✍️ Article by Avantika Bhandari, SJD. Her research areas cover indigenous knowledge and its protection, human rights, and intellectual property rights.
Overview: The first-ever legal framework for AI regulation: the Artificial Intelligence Act was proposed by the European Commission on April 21, 2021, with the following specific objectives:
- Ensure that AI systems placed on the EU market are safe and respectful of fundamental rights and Union values;
- Ensure legal certainty to facilitate investment and innovation in AI;
- Enhance governance and enforcement of the law on fundamental rights and safety requirements that apply to AI systems;
- To facilitate the development of safe and trustworthy AI applications and prevent market fragmentation.
The proposed rules would be enforced through a system at the Member States’ level with a cooperating mechanism at the Union level with the establishment of a European Artificial Intelligence Board. Other measures are proposed to reduce the regulatory burden and support innovation in Small and Medium-sized Enterprises and startups. This proposal is coherent “with the Commission’s overall digital strategy in its contribution to promoting technology that works for people, one of the three main pillars of the policy orientation and objectives announced in the Communication Shaping Europe’s digital future.” The AI proposal is closely linked to the Data Governance Act and the Open Data Directive, which will establish mechanisms and services for using, sharing, and pooling data that are crucial for developing data-driven AI.
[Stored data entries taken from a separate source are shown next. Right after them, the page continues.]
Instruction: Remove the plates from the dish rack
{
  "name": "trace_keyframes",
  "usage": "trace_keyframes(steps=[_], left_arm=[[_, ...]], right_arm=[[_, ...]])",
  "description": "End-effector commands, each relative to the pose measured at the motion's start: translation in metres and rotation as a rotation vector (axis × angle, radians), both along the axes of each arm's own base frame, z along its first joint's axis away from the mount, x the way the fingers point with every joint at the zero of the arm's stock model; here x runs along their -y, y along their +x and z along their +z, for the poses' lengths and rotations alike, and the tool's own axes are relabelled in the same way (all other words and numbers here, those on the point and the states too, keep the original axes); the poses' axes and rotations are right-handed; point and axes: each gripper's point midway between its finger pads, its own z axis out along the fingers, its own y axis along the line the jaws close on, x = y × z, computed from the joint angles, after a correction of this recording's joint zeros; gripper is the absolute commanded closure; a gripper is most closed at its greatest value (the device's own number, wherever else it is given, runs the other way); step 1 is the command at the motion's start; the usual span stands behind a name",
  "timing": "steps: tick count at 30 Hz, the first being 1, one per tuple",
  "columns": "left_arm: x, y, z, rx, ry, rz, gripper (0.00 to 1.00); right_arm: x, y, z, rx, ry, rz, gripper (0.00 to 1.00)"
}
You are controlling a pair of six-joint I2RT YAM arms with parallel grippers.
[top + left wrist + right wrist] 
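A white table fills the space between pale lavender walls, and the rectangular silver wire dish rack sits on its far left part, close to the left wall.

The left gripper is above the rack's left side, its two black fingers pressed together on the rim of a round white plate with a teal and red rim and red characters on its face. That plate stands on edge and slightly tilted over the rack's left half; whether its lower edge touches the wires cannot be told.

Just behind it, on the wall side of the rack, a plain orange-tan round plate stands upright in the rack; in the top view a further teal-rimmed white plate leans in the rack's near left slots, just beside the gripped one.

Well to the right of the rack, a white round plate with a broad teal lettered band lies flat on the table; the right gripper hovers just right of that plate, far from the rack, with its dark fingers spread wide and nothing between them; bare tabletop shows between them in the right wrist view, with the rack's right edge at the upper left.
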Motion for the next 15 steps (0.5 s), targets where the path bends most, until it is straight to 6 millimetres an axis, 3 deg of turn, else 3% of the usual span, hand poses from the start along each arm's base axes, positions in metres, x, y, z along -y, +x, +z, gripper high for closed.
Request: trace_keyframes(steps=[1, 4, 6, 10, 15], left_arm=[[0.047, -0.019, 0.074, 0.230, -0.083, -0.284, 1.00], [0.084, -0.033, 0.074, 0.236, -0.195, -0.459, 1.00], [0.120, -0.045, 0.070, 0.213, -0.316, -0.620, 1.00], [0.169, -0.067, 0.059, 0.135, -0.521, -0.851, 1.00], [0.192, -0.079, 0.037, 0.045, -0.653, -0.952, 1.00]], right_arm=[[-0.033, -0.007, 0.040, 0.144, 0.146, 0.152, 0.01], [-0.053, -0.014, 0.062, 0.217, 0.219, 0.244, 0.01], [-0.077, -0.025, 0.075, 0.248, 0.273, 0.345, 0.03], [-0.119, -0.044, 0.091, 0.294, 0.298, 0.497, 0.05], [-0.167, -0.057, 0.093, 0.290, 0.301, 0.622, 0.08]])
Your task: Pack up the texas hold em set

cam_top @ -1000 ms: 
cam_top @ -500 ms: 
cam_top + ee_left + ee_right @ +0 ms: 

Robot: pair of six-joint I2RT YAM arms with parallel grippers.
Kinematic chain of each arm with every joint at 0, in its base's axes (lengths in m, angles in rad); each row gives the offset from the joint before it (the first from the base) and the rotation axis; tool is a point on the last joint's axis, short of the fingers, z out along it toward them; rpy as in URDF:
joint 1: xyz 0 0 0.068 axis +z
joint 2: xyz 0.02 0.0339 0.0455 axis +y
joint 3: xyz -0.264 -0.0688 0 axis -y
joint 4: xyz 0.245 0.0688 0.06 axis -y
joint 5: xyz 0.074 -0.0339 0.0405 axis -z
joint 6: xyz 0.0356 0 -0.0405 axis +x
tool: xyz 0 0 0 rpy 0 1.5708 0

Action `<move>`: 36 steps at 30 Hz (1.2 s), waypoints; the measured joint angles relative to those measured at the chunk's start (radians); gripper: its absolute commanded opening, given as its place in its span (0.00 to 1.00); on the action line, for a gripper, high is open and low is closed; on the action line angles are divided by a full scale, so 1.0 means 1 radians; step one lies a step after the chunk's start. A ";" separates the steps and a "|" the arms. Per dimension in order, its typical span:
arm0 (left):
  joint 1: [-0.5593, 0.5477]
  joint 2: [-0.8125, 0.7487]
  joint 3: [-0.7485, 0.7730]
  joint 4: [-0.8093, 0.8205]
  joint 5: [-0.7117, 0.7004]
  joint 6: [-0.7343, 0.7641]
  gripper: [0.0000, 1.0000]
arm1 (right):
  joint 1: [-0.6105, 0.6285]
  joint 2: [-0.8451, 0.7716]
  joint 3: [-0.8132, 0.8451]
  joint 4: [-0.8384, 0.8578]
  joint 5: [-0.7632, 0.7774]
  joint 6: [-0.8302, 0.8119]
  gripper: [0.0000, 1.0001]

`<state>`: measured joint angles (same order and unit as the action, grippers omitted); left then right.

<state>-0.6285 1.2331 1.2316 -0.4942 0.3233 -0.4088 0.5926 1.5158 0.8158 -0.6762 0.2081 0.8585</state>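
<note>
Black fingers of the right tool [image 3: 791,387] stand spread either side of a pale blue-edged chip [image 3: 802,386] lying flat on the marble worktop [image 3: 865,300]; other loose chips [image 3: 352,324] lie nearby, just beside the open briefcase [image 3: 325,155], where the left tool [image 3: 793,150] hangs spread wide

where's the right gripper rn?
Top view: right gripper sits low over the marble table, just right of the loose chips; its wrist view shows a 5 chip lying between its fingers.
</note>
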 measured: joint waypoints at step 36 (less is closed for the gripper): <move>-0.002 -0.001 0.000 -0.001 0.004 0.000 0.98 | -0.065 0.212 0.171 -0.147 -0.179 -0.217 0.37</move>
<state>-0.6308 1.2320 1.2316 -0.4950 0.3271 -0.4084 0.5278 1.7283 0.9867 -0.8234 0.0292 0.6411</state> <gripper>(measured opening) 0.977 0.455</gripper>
Definition of Artificial Intelligence under the Act
The proposal doesn’t provide any definition of AI. However, instead, it defines AI systems. AI system (Article 3(1)) is defined as “ software that is developed with one or more of the techniques and approaches listed in Annex I and can, for a given set of human-defined objectives, generate outputs such as content, predictions, recommendations, or decisions influencing the environments they interact with.” The definition is expansive and is mainly derived from the Organization for Economic Cooperation and Development’s definition. However, the Council in November 2021 included a modified definition of AI that would narrow the scope to machine learning.
A Risk-based approach
The AI act classifies AI systems into four (4) risk-based divisions wherein the higher risk levels would have to comply with additional safeguards mechanisms. AI systems that represent unacceptable risks are prohibited, and high-risk systems must comply with specific requirements. Low-risk systems must comply with some or no requirements. The four types of risks are as follows:
- Unacceptable Risks: Prohibited AI Practices – Article 5 of the AI Act bans harmful AI practices that are considered to be a threat to peoples’ safety, rights, and livelihood due to the unacceptable risks they create. For instance:
- AI systems that deploy harmful manipulative ‘subliminal techniques’
- AI systems that exploit specific vulnerable groups (physical or mental disability)
- Social scoring used by public authorities
- Real-time remote biometric identification systems used by law enforcement, except in limited circumstances.
- High risk: Regulated high-risk AI systems – Article 6 of the AI Act regulates AI systems that create a high risk to safety and fundamental rights but do not fall under the ‘unacceptable risks’ category. Further, the draft expands on these two categories:
- AI systems are deployed in eight specific fields, as stated in Annex III, which the commission is authorized to update as it deems fit (Article 7). These include biometric identification and categorization of natural persons; educational and vocational training; management of critical infrastructure; law enforcement; administration of justice and democratic processes; and border control management.
Furthermore, the providers of high-risk AI systems would have to register their systems in the EU database before deploying AI in the market or putting them into service. Providers of AI systems not governed by the AI Act would have to conduct their conformity assessment to prove that they comply with the requirements for high-risk AI systems. High-risk AI systems also have to comply with additional requirements such as risk-management, testing, data training, and data governance, human oversight, transparency, and cybersecurity.
- Limited risk: transparency obligations – AI systems with limited risk, such as chatbots, emotion recognition systems, and deepfakes, would be subjected to a limited set of transparency obligations.
- Low or minimal risk: no obligations – AI systems that present minimal risk can be used in the EU without additional legal obligations. However, the Act creates codes of conduct to encourage providers to apply the mandatory requirements for high-risk AI systems voluntarily.
The risk-based approach focuses on ‘organizing AI practices and systems based on risk level.’ By classifying different AI systems by risk level, the European Commission seems to be focused on managing AI risks and can be seen as a risk manager. Scholars believe that a large part of the Proposal is phrased in the language of risk management. For instance, the explanatory memorandum mentions that the risks should be ‘calculated taking into account the impact on rights and safety. Additionally, the Proposal intends to tailor the regulations to the ‘intensity and scope of the risks that AI systems can generate.